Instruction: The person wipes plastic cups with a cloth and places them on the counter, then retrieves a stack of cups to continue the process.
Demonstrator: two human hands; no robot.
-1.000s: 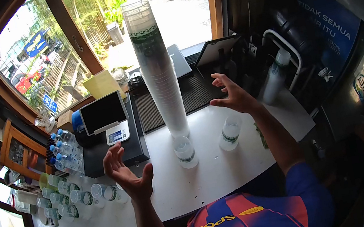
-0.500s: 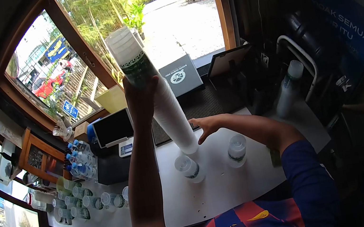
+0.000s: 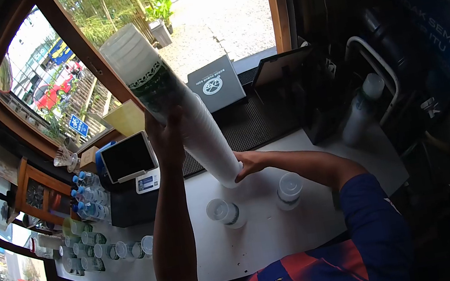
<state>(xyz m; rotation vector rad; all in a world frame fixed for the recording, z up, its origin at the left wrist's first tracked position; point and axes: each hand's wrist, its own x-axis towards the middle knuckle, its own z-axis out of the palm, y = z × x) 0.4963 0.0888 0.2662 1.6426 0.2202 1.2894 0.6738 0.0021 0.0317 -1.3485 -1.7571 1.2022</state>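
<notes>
A long stack of clear plastic cups [image 3: 199, 130] with a green printed band near its upper end slants across the view. My left hand [image 3: 166, 132] is wrapped round its upper part. At the lower end, my right hand [image 3: 249, 163] grips the stack's side, fingers partly hidden behind it. Two cups stand apart on the white counter [image 3: 265, 241]: one plastic cup [image 3: 224, 212] below the stack's lower end and another plastic cup [image 3: 290, 189] to its right.
Several cups [image 3: 127, 250] stand in a group at the left, near water bottles [image 3: 90, 196]. A tablet [image 3: 128, 156], a dark box [image 3: 216, 85] and a black mat [image 3: 240, 126] lie along the window side. Another cup stack [image 3: 363, 105] stands at the right.
My right hand has closed onto the lower end of the stack from beside it. The stack's upper end has tilted further left, with my left hand still round it.
</notes>
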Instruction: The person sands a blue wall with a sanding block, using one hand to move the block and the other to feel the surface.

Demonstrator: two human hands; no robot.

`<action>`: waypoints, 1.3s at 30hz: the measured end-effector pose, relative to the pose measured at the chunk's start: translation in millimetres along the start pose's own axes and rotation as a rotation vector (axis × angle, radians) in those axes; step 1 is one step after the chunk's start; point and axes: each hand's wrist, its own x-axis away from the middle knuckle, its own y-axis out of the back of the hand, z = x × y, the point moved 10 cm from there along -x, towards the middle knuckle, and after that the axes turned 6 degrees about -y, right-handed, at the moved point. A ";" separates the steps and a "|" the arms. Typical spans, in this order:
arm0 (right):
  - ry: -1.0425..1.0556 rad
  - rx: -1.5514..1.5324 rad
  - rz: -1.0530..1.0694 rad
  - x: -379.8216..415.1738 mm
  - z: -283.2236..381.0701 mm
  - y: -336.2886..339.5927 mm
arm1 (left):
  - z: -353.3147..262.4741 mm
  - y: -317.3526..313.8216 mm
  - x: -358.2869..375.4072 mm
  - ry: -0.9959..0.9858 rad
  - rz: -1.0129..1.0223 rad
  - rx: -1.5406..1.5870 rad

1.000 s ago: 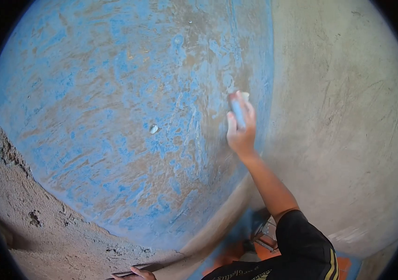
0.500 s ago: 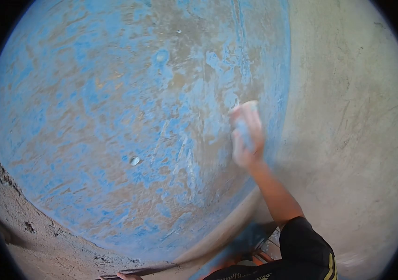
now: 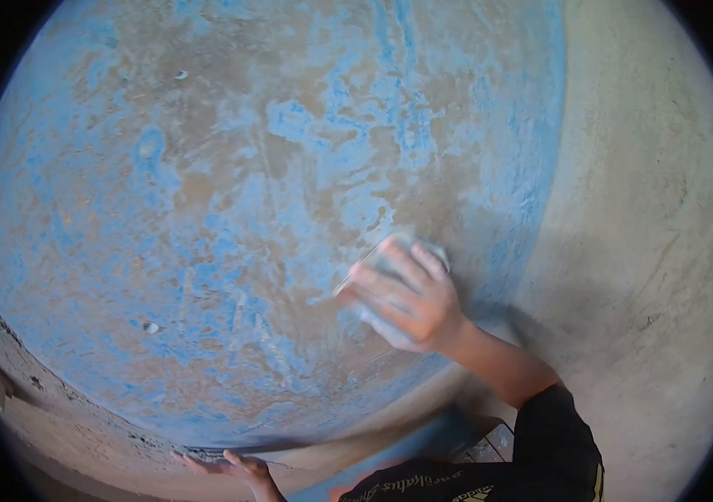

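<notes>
A pale flat sheet (image 3: pixel 436 249) lies under the fingers of my right hand (image 3: pixel 411 297), pressed against the wall; its edges show past the fingertips. Patchy blue paint (image 3: pixel 289 117) with grey-brown worn areas covers the wall (image 3: pixel 264 167) around that hand. Low in the view, my left hand (image 3: pixel 227 466) has its fingers stretched out along the lower edge of the blue surface, with nothing seen in them. Part of its palm is hidden.
A plain beige wall (image 3: pixel 624 201) meets the blue area on the right. Rough, crumbly masonry (image 3: pixel 34 381) runs along the lower left. Beneath my right arm, a slatted or tiled surface (image 3: pixel 490 443) shows beside a blue shape (image 3: pixel 407 464).
My right hand has moved down and left over the wall, keeping the sheet. More of my left hand shows now at the bottom. The view has shifted, moving the blue wall leftward.
</notes>
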 end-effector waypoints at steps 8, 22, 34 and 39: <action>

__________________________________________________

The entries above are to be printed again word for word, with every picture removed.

◆ Answer to this task
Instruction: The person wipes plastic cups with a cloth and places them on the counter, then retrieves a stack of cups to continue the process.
Demonstrator: two human hands; no robot.
-1.000s: 
-0.500s: 
+0.000s: 
<state>(xyz m; rotation vector rad; all in a world frame fixed for the recording, z up, its origin at the left wrist's first tracked position; point and axes: each hand's wrist, its own x-axis towards the middle knuckle, its own z-axis out of the palm, y = z × x) 0.4963 0.0888 0.2662 1.6426 0.2202 1.2894 0.6738 0.0021 0.0317 -1.3485 -1.7571 1.2022</state>
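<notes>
A long stack of clear plastic cups [image 3: 199, 130] with a green printed band near its upper end slants across the view. My left hand [image 3: 166, 132] is wrapped round its upper part. At the lower end, my right hand [image 3: 249, 163] grips the stack's side, fingers partly hidden behind it. Two cups stand apart on the white counter [image 3: 265, 241]: one plastic cup [image 3: 224, 212] below the stack's lower end and another plastic cup [image 3: 290, 189] to its right.
Several cups [image 3: 127, 250] stand in a group at the left, near water bottles [image 3: 90, 196]. A tablet [image 3: 128, 156], a dark box [image 3: 216, 85] and a black mat [image 3: 240, 126] lie along the window side. Another cup stack [image 3: 363, 105] stands at the right.
My right hand has closed onto the lower end of the stack from beside it. The stack's upper end has tilted further left, with my left hand still round it.
</notes>
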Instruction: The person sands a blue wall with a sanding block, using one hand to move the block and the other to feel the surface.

Demonstrator: two human hands; no robot.

`<action>`: waypoints, 1.3s at 30hz: the measured end-effector pose, relative to the pose measured at the chunk's start: translation in millimetres along the start pose's own axes and rotation as a rotation vector (axis × angle, radians) in those axes; step 1 is one step after the chunk's start; point and axes: each hand's wrist, its own x-axis away from the middle knuckle, its own y-axis out of the back of the hand, z = x × y, the point moved 10 cm from there along -x, towards the middle knuckle, and after that the axes turned 6 degrees about -y, right-handed, at the moved point. A ";" separates the steps and a "|" the arms. Typical spans, in this order:
arm0 (right):
  - ry: -1.0425..1.0556 rad
  - rx: -1.5514..1.5324 rad
  - rz: -1.0530..1.0694 rad
  - x: -379.8216..415.1738 mm
  - z: -283.2236..381.0701 mm
  - y: -336.2886..339.5927 mm
arm1 (left):
  - z: -353.3147..262.4741 mm
  - y: -317.3526..313.8216 mm
  - x: -358.2869..375.4072 mm
  - ry: -0.9959..0.9858 rad
  - rz: -1.0129..1.0223 rad
  - rx: -1.5406..1.5870 rad

1.000 s ago: 
0.500 s ago: 
now: 

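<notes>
A pale flat sheet (image 3: pixel 436 249) lies under the fingers of my right hand (image 3: pixel 411 297), pressed against the wall; its edges show past the fingertips. Patchy blue paint (image 3: pixel 289 117) with grey-brown worn areas covers the wall (image 3: pixel 264 167) around that hand. Low in the view, my left hand (image 3: pixel 227 466) has its fingers stretched out along the lower edge of the blue surface, with nothing seen in them. Part of its palm is hidden.
A plain beige wall (image 3: pixel 624 201) meets the blue area on the right. Rough, crumbly masonry (image 3: pixel 34 381) runs along the lower left. Beneath my right arm, a slatted or tiled surface (image 3: pixel 490 443) shows beside a blue shape (image 3: pixel 407 464).
My right hand has moved down and left over the wall, keeping the sheet. More of my left hand shows now at the bottom. The view has shifted, moving the blue wall leftward.
</notes>
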 end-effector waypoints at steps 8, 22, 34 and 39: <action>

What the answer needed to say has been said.